Below isthe highlights of the various sessions at IIGC 2018. The second part of the highlights will appear in November issue.

Excerpts from inaugural session:

“We are already in the process of setting up a domestic gold council, first time in India. The idea is to promote domestic industry in this sector. I am sure you all will benefit from it immensely. Please take advantage of it. Jewellery, Gold and Diamond are all very labour intensive businesses. We want to promote them in a big way. Help us by participating in this endeavor.“ --Shri Suresh Prabhu, Honourable Minister for Commerce and Industry & Civil Aviation, Government of India (excerpts of recorded video message).

“We have a government which is embracing change, not just any change but transformative changes. The introduction of one of the biggest economic reforms for a country of this size, GST, has been largely smooth and has brought the entire industry under one umbrella of taxation for indirect taxes. Similar are many other transformative changes such as digitization of transaction medium, enumeration of persons and trying to make persons accounts identifiable. These changes are actually transforming the very basics of how the economy works. It is in this context the gold industry is also being viewed at because when you view an industry which has multiple players, mostly MSMEs with few very organized players, you don’t get a full view if you look at it with a single lens of balance of payments. The Niti Aayog report, was named “Transforming India’s Gold Market”. We wanted to have comprehensive idea on how this industry works, how the various stakeholders are placed and how are their aspirations going to reflect upon one another because there are conflicting aspirations also. As a Government, we have to take a balanced view. It in this context, the finance minister in the last budget speech has mentioned the need for a comprehensive gold policy and to develop gold as an asset class.”

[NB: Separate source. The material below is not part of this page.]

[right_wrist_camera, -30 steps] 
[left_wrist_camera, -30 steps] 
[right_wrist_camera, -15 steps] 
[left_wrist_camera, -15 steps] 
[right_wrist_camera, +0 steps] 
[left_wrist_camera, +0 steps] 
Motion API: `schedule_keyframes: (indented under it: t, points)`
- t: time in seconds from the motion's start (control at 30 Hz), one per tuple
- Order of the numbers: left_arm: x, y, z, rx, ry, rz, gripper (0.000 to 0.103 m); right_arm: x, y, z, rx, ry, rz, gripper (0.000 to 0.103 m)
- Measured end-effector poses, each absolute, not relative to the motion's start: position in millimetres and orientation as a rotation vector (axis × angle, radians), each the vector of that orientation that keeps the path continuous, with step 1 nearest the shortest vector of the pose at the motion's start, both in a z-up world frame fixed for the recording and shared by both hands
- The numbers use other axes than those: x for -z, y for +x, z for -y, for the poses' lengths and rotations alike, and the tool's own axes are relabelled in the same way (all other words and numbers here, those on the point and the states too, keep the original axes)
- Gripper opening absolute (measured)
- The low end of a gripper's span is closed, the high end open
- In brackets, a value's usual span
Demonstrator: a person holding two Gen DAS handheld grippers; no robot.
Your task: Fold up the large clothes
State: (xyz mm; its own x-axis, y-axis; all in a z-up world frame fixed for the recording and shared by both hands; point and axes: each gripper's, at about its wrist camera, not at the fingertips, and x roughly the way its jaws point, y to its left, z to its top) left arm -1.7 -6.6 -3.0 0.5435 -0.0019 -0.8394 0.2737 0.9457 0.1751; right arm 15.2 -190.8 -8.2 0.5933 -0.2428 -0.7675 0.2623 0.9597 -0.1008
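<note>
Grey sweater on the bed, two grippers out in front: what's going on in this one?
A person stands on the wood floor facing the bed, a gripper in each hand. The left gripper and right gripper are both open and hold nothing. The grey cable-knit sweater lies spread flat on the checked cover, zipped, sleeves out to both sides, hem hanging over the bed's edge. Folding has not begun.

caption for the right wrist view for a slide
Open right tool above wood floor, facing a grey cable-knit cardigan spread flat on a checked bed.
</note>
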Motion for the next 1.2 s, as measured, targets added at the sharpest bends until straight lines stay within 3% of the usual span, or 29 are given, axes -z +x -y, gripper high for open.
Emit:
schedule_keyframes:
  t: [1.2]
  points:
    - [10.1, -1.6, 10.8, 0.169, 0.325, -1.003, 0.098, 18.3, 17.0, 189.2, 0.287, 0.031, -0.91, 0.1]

“There is lot of movement for making India a refining hub for the entire world. There is definitely a potential. Of course, this requires multiple steps. One is about having internationally recognized standards. The Government is already working with the BIS and other agencies where we are trying to equip our refineries to gear-up to international standards. We will be able to setup the system within a few years.” – Mr. Senthil Nathan S, IRS, Deputy Secretary, Ministry of Commerce, Government of India.

“We have to work on getting bank financing for gold Dore & gold bars business. Currently we don’t have the facility. For some people, even opening new accounts is a challenge. Second, R&D and investment in mining sector. In India, we have around $400 billion worth of minerals. China, within 10 years, invested in developing their mines and increased their own gold production. As on today China’s annual gold production is about 450 tons, highest in the world. So, why can’t India do the same with proper R&D and mining policy? Our PM has the dream of Make in India. India has all minerals like gold, diamond, colored stones, base metals and so many other minerals. So we should definitely consider focusing on developing gold mining sector.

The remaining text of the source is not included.